TASK ITEM:
Word-for-word reproduction, images excluded: copy every entry below.

# # # #

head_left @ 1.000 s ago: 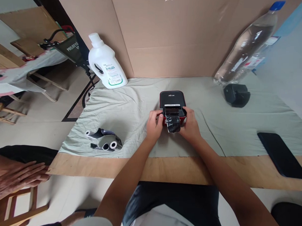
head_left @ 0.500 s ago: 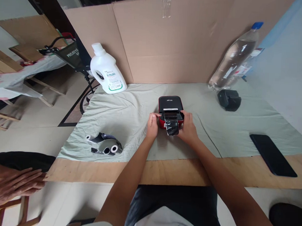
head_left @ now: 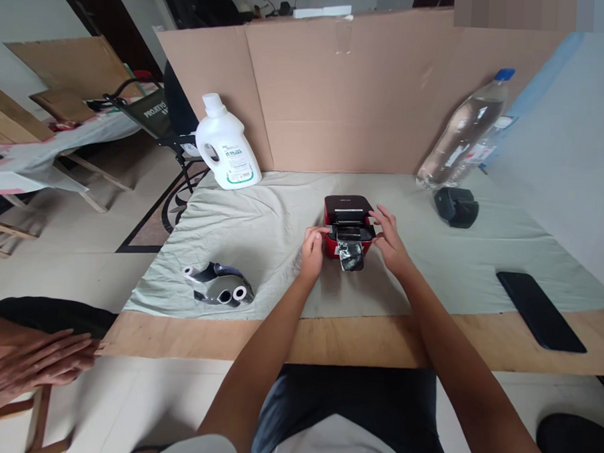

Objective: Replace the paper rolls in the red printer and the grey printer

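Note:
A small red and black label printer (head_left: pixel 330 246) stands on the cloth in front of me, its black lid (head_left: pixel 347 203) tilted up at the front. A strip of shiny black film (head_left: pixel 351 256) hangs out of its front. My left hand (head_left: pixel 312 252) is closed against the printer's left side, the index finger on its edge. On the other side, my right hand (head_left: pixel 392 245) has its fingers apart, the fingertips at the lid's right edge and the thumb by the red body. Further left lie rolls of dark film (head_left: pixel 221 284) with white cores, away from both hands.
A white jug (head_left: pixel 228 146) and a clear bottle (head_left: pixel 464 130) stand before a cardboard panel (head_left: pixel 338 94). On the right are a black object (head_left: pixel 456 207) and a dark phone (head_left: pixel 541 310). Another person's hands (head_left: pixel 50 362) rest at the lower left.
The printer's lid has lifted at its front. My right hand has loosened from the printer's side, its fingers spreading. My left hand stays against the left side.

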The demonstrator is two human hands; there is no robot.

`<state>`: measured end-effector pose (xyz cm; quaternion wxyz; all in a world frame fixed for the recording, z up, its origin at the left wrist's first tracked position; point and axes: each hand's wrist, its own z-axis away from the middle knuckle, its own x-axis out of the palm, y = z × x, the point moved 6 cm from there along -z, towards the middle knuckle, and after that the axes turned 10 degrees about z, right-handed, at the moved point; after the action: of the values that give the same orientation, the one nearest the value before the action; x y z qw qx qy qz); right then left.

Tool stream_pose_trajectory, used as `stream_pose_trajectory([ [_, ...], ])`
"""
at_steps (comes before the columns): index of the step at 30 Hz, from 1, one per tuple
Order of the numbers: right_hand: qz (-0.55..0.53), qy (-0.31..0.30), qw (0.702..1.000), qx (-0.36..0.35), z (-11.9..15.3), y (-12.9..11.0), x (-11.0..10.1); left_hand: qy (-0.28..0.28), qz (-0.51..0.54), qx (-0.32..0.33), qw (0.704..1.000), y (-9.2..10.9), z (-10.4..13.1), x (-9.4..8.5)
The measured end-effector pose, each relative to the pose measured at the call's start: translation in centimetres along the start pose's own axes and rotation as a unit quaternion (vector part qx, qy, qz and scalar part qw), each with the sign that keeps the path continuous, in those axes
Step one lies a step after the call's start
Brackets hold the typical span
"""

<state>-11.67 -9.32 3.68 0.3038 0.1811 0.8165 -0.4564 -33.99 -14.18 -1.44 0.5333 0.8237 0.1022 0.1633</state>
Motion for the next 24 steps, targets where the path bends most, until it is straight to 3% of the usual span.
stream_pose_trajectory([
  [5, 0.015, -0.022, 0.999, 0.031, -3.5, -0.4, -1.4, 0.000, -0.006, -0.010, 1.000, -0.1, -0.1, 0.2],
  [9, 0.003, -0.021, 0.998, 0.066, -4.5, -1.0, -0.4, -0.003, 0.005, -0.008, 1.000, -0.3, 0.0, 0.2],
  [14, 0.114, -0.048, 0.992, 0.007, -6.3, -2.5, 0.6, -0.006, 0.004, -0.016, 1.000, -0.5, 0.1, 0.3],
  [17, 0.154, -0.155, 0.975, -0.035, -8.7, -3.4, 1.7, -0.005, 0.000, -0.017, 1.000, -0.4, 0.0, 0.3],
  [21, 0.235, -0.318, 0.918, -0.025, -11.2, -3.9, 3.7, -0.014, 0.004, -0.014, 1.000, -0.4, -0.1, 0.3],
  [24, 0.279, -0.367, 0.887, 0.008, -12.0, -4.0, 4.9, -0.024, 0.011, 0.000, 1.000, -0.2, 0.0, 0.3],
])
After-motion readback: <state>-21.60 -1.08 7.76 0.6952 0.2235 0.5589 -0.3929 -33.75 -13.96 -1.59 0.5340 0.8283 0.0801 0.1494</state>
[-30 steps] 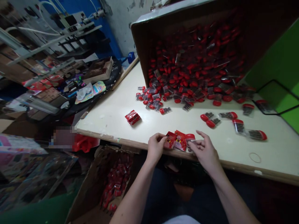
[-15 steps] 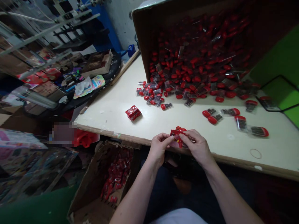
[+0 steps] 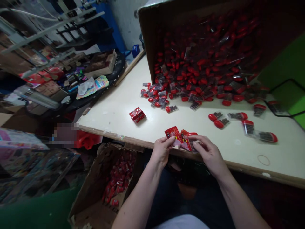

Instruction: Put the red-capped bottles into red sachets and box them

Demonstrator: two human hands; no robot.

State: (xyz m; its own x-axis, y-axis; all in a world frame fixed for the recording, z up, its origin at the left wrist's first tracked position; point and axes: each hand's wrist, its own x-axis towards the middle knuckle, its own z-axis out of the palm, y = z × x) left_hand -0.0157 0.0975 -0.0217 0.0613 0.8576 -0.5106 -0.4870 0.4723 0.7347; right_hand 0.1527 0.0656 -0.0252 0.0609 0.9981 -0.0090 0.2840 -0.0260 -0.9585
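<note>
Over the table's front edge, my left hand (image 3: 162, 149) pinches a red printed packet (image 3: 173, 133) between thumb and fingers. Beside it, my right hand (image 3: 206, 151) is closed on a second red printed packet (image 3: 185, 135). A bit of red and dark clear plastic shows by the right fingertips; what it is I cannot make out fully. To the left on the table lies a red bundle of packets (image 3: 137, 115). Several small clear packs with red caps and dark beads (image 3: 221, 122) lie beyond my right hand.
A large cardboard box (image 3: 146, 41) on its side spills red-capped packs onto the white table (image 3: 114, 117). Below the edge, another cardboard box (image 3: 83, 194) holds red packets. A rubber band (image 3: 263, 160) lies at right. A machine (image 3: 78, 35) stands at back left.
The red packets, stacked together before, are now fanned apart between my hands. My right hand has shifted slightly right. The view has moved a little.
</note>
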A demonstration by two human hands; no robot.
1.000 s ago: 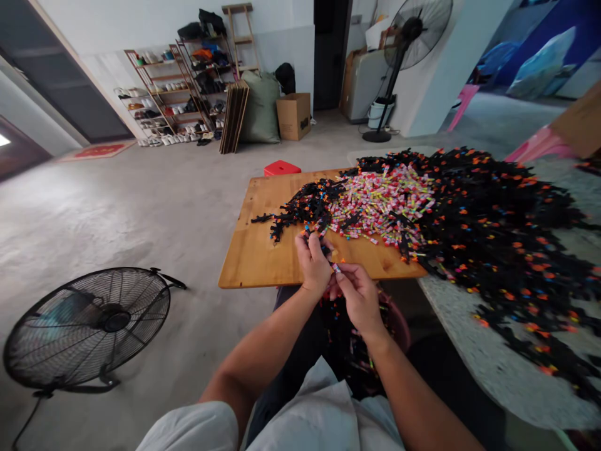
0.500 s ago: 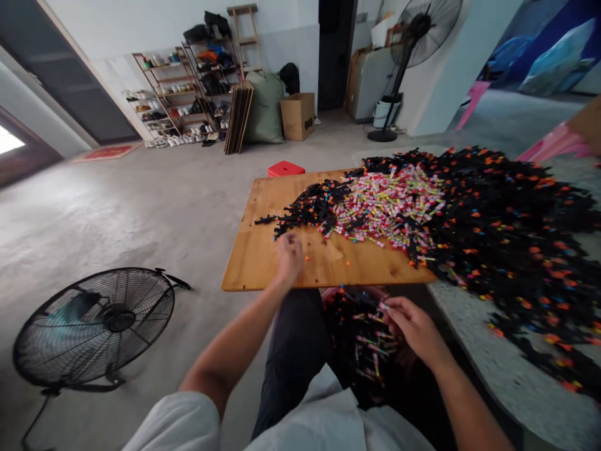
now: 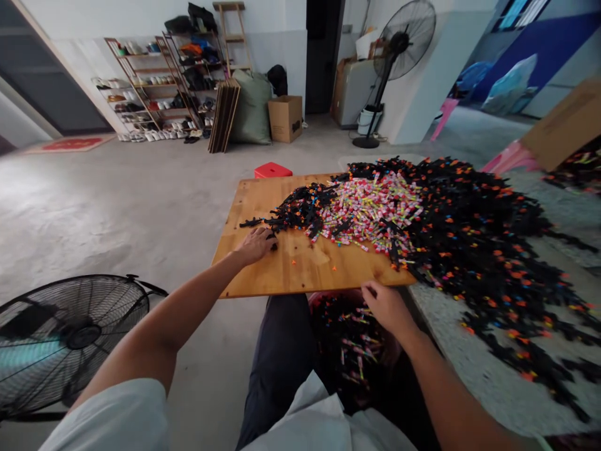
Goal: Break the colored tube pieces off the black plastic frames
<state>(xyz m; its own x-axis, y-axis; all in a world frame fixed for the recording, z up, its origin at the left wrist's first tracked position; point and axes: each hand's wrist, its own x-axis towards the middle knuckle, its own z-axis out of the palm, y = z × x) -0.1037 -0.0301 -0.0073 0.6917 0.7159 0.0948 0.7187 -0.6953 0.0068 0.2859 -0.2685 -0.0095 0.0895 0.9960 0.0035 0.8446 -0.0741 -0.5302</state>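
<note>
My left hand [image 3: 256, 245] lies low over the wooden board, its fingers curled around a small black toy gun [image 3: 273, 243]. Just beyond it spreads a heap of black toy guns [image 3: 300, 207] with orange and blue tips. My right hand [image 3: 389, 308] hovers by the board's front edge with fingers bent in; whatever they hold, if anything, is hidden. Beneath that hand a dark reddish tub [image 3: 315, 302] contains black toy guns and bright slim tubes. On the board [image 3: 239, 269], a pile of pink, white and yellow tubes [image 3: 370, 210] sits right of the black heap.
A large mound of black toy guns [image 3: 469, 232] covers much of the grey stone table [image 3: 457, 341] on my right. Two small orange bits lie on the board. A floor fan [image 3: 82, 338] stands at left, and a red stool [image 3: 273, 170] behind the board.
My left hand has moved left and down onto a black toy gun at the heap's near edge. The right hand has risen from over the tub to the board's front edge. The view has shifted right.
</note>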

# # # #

RESPONSE:
head_left @ 1.000 s ago: 
head_left @ 0.500 s ago: 
head_left @ now: 

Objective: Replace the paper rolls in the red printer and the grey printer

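Note:
A small red and black label printer (head_left: pixel 330 246) stands on the cloth in front of me, its black lid (head_left: pixel 347 203) tilted up at the front. A strip of shiny black film (head_left: pixel 351 256) hangs out of its front. My left hand (head_left: pixel 312 252) is closed against the printer's left side, the index finger on its edge. On the other side, my right hand (head_left: pixel 392 245) has its fingers apart, the fingertips at the lid's right edge and the thumb by the red body. Further left lie rolls of dark film (head_left: pixel 221 284) with white cores, away from both hands.
A white jug (head_left: pixel 228 146) and a clear bottle (head_left: pixel 464 130) stand before a cardboard panel (head_left: pixel 338 94). On the right are a black object (head_left: pixel 456 207) and a dark phone (head_left: pixel 541 310). Another person's hands (head_left: pixel 50 362) rest at the lower left.
The printer's lid has lifted at its front. My right hand has loosened from the printer's side, its fingers spreading. My left hand stays against the left side.
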
The demonstrator is two human hands; there is no robot.

`<state>`: measured end-effector pose (xyz cm; quaternion wxyz; all in a world frame fixed for the recording, z up, its origin at the left wrist's first tracked position; point and axes: each hand's wrist, its own z-axis away from the middle knuckle, its own x-axis out of the palm, y = z × x, the point moved 6 cm from there along -z, towards the middle knuckle, and after that the axes turned 10 degrees about z, right-handed, at the moved point; after the action: of the values that give the same orientation, the one nearest the value before the action; x y z qw qx qy qz); right then left.

Tool stream_pose_trajectory, used as `stream_pose_trajectory([ [_, ...], ])`
"""
at_steps (comes before the columns): index of the step at 30 Hz, from 1, one per tuple
Order of the numbers: right_hand: qz (-0.55..0.53), qy (-0.31..0.30), qw (0.702..1.000), qx (-0.36..0.35), z (-11.9..15.3), y (-12.9..11.0), x (-11.0..10.1); left_hand: qy (-0.28..0.28), qz (-0.51..0.54), qx (-0.32..0.33), qw (0.704..1.000), y (-9.2..10.9), z (-10.4..13.1), x (-9.4..8.5)
The measured end-effector pose, each relative to the pose measured at the call's start: translation in centimetres along the start pose's own axes and rotation as a unit quaternion (vector part qx, qy, qz and scalar part qw), each with the sign that keeps the path continuous, in those axes
Step one lies a step after the call's start
Brackets hold the typical span
"""

<state>-11.67 -9.32 3.68 0.3038 0.1811 0.8165 -0.4564 -33.99 -14.18 -1.44 0.5333 0.8237 0.1022 0.1633</state>
Motion for the next 24 steps, targets where the path bends most, until it is straight to 3% of the usual span.
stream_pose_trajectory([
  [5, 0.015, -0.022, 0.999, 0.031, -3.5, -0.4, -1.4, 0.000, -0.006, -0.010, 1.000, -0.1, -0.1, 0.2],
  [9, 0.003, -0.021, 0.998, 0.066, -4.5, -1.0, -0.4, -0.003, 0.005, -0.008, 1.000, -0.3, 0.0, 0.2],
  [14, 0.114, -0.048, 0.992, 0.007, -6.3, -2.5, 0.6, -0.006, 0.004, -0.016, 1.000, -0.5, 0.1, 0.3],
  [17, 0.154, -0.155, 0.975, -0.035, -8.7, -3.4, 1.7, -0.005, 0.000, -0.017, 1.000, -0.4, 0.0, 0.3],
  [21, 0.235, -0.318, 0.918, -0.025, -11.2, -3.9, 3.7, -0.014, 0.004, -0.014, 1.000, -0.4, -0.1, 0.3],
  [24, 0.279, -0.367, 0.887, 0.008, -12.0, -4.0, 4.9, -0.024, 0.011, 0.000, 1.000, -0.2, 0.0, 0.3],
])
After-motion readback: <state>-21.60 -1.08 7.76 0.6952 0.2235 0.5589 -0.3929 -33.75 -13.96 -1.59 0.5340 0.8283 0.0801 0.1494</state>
[-30 steps] 
[-15 steps] 
[+0 steps] 

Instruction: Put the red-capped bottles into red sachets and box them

Demonstrator: two human hands; no robot.

State: (xyz m; its own x-axis, y-axis; all in a world frame fixed for the recording, z up, its origin at the left wrist's first tracked position; point and axes: each hand's wrist, its own x-axis towards the middle knuckle, its own z-axis out of the palm, y = z × x) left_hand -0.0157 0.0975 -0.0217 0.0613 0.8576 -0.5106 -0.4870 0.4723 0.7347; right_hand 0.1527 0.0656 -0.0252 0.0609 0.9981 -0.0090 0.2840 -0.0260 -0.9585
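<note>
Over the table's front edge, my left hand (image 3: 162, 149) pinches a red printed packet (image 3: 173, 133) between thumb and fingers. Beside it, my right hand (image 3: 206, 151) is closed on a second red printed packet (image 3: 185, 135). A bit of red and dark clear plastic shows by the right fingertips; what it is I cannot make out fully. To the left on the table lies a red bundle of packets (image 3: 137, 115). Several small clear packs with red caps and dark beads (image 3: 221, 122) lie beyond my right hand.
A large cardboard box (image 3: 146, 41) on its side spills red-capped packs onto the white table (image 3: 114, 117). Below the edge, another cardboard box (image 3: 83, 194) holds red packets. A rubber band (image 3: 263, 160) lies at right. A machine (image 3: 78, 35) stands at back left.
The red packets, stacked together before, are now fanned apart between my hands. My right hand has shifted slightly right. The view has moved a little.
</note>
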A demonstration by two human hands; no robot.
1.000 s ago: 
0.500 s ago: 
now: 
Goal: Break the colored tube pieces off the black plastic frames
<state>(xyz m; its own x-axis, y-axis; all in a world frame fixed for the recording, z up, its origin at the left wrist's first tracked position; point and axes: each hand's wrist, its own x-axis towards the middle knuckle, its own z-axis out of the palm, y = z × x) -0.1037 -0.0301 -0.0073 0.6917 0.7159 0.0948 0.7187 -0.6953 0.0068 0.2859 -0.2685 -0.0095 0.0895 0.9960 0.0035 0.8446 -0.0741 -0.5302</state>
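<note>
My left hand [image 3: 256, 245] lies low over the wooden board, its fingers curled around a small black toy gun [image 3: 273, 243]. Just beyond it spreads a heap of black toy guns [image 3: 300, 207] with orange and blue tips. My right hand [image 3: 389, 308] hovers by the board's front edge with fingers bent in; whatever they hold, if anything, is hidden. Beneath that hand a dark reddish tub [image 3: 315, 302] contains black toy guns and bright slim tubes. On the board [image 3: 239, 269], a pile of pink, white and yellow tubes [image 3: 370, 210] sits right of the black heap.
A large mound of black toy guns [image 3: 469, 232] covers much of the grey stone table [image 3: 457, 341] on my right. Two small orange bits lie on the board. A floor fan [image 3: 82, 338] stands at left, and a red stool [image 3: 273, 170] behind the board.
My left hand has moved left and down onto a black toy gun at the heap's near edge. The right hand has risen from over the tub to the board's front edge. The view has shifted right.
</note>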

This exercise is now fully answered.